A Austrália está preparada para abraçar o estilo de vida dos apartamentos?
Mudar as regras de planejamento reduzirá o tempo e o dinheiro que os desenvolvedores gastam para aprovar projetos, mas Huang não sabe se os australianos estão prontos para cidades de estilo europeu com prédios de cinco ou seis andares, como Paris ou Barcelona.
"Ainda é o sonho australiano que as pessoas tenham seu próprio pedaço de terra e seu próprio quintal", disse ele.
O sonho australiano ainda é que as pessoas tenham um pedaço de terra e um quintal no fundoAlex Huang, presidente do Australian Property Development Association
Davies concorda que não está claro se háuma forte demanda por apartamentos maiores, mas disse que forçar os desenvolvedores a fornecê-los ajudaria a testar o mercado e fazer com que as pessoas se interessem por eles como uma opção.
Stacey acabou comprando um apartamento de estilo antigo na costa sul de Sydney, que é tecnicamente um apartamento de dois quartos, mas tem um terceiro espaço que eles usam como escritório e retiro para o filho.
"É certamente o caso de que as coisas em Sydney que foram construídas antes de 2000 tinham plantas melhores, eram apenas maiores e mais sólidas", disse ela.

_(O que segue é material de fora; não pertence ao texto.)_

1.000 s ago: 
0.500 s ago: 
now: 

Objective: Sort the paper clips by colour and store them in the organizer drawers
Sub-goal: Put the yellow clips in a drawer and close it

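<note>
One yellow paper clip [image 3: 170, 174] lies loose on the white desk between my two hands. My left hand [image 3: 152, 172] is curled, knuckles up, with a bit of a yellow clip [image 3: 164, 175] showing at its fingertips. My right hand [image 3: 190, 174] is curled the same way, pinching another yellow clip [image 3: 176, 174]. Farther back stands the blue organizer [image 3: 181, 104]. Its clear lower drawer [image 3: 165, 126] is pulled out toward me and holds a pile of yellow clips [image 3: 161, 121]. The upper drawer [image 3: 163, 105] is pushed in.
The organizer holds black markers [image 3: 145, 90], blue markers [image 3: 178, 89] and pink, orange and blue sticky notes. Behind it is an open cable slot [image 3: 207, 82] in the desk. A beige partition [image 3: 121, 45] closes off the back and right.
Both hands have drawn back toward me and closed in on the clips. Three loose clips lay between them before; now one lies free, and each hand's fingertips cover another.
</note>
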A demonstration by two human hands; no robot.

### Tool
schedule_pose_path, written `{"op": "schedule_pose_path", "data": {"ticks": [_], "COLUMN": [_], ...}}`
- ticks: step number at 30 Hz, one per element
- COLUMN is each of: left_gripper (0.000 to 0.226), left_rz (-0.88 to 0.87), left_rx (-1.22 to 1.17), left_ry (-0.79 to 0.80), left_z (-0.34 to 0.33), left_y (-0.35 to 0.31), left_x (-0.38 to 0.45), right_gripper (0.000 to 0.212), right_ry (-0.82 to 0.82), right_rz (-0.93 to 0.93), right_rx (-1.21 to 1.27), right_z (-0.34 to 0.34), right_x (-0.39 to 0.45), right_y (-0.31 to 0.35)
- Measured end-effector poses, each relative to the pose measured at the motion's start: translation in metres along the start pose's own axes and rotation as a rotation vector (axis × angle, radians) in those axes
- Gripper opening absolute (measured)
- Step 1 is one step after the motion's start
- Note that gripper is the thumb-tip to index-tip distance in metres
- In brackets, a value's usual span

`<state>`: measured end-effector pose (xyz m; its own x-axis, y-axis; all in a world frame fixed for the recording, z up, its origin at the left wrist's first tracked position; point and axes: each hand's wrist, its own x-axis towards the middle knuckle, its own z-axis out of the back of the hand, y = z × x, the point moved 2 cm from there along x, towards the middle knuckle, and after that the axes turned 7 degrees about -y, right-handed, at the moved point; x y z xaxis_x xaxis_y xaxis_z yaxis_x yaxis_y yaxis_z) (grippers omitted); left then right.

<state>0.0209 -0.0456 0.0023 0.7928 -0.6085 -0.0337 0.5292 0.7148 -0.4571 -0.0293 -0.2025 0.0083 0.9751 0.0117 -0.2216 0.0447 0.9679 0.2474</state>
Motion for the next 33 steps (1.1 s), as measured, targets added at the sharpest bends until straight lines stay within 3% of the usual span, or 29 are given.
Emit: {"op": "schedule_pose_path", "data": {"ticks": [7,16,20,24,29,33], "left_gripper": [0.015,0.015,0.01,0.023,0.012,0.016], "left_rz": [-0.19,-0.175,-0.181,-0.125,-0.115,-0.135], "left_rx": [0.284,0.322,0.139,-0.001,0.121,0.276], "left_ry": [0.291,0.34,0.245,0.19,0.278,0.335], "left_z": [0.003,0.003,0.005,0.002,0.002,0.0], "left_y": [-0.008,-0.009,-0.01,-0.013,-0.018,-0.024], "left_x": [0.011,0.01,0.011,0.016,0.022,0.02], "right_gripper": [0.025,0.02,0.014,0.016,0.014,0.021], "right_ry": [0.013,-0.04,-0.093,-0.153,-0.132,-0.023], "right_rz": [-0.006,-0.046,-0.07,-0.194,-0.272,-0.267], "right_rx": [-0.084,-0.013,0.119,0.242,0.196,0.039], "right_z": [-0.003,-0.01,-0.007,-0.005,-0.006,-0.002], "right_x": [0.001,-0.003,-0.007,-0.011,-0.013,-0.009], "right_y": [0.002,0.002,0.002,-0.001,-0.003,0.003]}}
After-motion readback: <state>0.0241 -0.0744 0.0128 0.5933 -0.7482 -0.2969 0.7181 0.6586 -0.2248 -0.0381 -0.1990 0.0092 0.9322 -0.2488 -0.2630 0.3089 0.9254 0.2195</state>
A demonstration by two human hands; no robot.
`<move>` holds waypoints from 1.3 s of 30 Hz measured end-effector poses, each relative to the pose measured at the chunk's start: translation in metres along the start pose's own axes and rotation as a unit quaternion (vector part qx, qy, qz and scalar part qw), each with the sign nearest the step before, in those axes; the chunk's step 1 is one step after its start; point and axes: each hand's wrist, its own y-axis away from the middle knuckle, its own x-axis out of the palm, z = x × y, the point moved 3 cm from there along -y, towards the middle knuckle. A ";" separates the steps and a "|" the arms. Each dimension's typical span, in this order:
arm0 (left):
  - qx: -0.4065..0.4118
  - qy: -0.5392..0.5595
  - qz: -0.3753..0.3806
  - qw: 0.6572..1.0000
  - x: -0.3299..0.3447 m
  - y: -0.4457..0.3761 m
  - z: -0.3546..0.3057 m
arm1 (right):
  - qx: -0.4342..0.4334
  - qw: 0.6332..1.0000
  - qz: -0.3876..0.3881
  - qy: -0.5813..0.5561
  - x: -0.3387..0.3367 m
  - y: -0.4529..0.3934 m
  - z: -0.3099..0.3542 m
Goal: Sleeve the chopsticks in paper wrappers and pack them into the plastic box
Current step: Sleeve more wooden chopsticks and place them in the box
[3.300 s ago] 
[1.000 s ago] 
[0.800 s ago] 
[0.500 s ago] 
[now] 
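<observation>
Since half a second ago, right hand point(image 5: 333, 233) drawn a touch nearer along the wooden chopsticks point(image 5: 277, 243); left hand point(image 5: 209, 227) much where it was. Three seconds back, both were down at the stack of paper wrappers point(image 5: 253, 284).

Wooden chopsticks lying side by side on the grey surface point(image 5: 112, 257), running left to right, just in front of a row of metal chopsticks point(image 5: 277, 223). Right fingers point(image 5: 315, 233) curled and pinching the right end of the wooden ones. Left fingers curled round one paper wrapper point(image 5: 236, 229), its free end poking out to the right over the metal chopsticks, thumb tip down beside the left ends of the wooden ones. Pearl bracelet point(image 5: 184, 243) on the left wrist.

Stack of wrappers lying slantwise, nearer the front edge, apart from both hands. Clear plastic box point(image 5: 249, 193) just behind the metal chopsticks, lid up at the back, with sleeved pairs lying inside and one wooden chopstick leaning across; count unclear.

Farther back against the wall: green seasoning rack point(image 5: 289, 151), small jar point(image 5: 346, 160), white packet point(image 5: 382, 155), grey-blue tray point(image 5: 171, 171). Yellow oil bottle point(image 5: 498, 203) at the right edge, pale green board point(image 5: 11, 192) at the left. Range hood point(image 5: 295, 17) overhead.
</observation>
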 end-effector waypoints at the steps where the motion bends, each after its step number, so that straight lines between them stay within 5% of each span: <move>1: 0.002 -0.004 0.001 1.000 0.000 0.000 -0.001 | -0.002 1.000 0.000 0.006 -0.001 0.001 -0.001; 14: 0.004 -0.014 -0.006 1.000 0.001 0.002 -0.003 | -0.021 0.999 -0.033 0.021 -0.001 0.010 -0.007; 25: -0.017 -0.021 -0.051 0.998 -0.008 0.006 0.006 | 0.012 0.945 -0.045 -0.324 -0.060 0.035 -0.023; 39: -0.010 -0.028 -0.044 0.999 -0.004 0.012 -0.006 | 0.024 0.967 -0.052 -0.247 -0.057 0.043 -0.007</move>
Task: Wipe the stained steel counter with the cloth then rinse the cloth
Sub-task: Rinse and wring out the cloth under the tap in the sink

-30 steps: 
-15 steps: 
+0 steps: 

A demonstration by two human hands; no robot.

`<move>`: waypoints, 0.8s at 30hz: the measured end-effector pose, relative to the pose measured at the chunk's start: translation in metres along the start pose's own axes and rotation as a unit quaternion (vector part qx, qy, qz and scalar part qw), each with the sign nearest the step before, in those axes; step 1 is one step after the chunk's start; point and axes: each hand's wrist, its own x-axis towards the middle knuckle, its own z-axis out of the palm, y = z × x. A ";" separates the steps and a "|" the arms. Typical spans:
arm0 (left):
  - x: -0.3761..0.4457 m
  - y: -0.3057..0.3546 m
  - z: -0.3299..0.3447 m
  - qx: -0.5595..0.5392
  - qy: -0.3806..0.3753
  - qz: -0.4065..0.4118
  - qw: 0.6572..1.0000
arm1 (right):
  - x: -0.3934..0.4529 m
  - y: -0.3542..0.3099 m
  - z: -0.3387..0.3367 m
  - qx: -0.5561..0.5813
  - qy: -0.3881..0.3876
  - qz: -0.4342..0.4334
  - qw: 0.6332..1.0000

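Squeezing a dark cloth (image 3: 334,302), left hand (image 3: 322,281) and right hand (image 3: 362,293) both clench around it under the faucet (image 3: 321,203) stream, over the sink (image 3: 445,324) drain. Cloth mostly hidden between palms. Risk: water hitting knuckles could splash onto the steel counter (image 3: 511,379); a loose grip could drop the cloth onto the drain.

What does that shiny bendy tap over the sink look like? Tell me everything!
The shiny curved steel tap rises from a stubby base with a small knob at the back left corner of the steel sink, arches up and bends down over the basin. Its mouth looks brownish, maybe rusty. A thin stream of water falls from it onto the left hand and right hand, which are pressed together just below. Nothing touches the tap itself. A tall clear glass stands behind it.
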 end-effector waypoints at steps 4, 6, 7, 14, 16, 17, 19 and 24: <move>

Ela ficaria feliz em considerar um apartamento em um prédio alto, mas disse que as taxas de condomínio também são proibitivas.
Embora os australianos tradicionalmente considerem os apartamentos uma opção de curto prazo e um "trampolim" para comprar uma casa, especialmente se tiverem uma família, Stacey acredita que isso precisa mudar.
"Com os custos [do] mercado imobiliário, acho que isso precisa ser repensado porque, na verdade, não será mais um trampolim para as pessoas."